- _INFORMATION SUPPLIED_
§ §
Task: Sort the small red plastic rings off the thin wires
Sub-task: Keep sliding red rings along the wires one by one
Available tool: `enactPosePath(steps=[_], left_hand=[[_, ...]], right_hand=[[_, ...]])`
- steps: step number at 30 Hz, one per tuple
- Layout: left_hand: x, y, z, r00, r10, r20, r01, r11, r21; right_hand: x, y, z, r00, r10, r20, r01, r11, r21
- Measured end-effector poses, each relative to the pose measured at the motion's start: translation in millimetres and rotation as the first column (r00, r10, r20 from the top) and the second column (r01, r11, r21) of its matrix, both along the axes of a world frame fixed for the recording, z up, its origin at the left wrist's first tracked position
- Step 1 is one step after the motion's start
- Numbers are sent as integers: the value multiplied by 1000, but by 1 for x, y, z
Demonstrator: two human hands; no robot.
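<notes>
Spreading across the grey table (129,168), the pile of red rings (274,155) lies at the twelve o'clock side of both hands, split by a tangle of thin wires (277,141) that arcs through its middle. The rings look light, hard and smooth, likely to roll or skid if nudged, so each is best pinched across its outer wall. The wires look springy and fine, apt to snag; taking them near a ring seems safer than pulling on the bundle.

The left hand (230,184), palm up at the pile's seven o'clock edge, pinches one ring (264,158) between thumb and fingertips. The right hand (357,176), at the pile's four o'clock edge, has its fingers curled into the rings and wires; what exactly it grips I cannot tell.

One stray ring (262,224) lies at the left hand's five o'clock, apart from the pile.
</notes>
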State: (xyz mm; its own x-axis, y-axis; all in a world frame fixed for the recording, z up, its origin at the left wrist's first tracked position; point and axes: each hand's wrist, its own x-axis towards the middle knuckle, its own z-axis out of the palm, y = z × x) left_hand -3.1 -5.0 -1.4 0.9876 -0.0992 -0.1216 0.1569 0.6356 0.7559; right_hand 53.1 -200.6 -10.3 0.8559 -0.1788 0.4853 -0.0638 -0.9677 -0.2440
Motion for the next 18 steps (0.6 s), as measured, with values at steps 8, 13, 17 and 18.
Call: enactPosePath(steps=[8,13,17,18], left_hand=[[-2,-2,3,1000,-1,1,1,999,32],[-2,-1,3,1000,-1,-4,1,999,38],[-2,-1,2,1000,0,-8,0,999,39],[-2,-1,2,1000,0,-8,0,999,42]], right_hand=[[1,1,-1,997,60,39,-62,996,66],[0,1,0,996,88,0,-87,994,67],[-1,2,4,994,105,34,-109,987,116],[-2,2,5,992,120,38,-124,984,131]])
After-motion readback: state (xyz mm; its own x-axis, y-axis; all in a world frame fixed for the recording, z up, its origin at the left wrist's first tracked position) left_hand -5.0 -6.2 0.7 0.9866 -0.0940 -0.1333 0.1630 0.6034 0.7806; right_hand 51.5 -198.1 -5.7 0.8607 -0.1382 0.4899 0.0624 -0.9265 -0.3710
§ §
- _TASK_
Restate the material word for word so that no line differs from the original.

- _ANSWER SECTION_
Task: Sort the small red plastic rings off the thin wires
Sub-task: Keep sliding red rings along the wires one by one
Available tool: `enactPosePath(steps=[_], left_hand=[[_, ...]], right_hand=[[_, ...]])`
- steps: step number at 30 Hz, one per tuple
- Layout: left_hand: x, y, z, r00, r10, r20, r01, r11, r21; right_hand: x, y, z, r00, r10, r20, r01, r11, r21
- Measured end-effector poses, each relative to the pose measured at the motion's start: translation in millimetres and rotation as the first column (r00, r10, r20 from the top) and the second column (r01, r11, r21) of its matrix, both along the axes of a world frame fixed for the recording, z up, its origin at the left wrist's first tracked position
- Step 1 is one step after the motion's start
- Numbers are sent as integers: the value multiplied by 1000, but by 1 for x, y, z
Demonstrator: two human hands; no robot.
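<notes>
Spreading across the grey table (129,168), the pile of red rings (274,155) lies at the twelve o'clock side of both hands, split by a tangle of thin wires (277,141) that arcs through its middle. The rings look light, hard and smooth, likely to roll or skid if nudged, so each is best pinched across its outer wall. The wires look springy and fine, apt to snag; taking them near a ring seems safer than pulling on the bundle.

The left hand (230,184), palm up at the pile's seven o'clock edge, pinches one ring (264,158) between thumb and fingertips. The right hand (357,176), at the pile's four o'clock edge, has its fingers curled into the rings and wires; what exactly it grips I cannot tell.

One stray ring (262,224) lies at the left hand's five o'clock, apart from the pile.
</notes>
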State: (xyz mm; its own x-axis, y-axis; all in a world frame fixed for the recording, z up, its origin at the left wrist's first tracked position; point and axes: each hand's wrist, its own x-axis towards the middle knuckle, its own z-axis out of the palm, y = z × x) left_hand -3.1 -5.0 -1.4 0.9876 -0.0992 -0.1216 0.1569 0.6356 0.7559; right_hand 53.1 -200.6 -10.3 0.8559 -0.1788 0.4853 -0.0638 -0.9677 -0.2440
Motion for the next 18 steps (0.6 s), as measured, with values at steps 8, 13, 17 and 18.
Call: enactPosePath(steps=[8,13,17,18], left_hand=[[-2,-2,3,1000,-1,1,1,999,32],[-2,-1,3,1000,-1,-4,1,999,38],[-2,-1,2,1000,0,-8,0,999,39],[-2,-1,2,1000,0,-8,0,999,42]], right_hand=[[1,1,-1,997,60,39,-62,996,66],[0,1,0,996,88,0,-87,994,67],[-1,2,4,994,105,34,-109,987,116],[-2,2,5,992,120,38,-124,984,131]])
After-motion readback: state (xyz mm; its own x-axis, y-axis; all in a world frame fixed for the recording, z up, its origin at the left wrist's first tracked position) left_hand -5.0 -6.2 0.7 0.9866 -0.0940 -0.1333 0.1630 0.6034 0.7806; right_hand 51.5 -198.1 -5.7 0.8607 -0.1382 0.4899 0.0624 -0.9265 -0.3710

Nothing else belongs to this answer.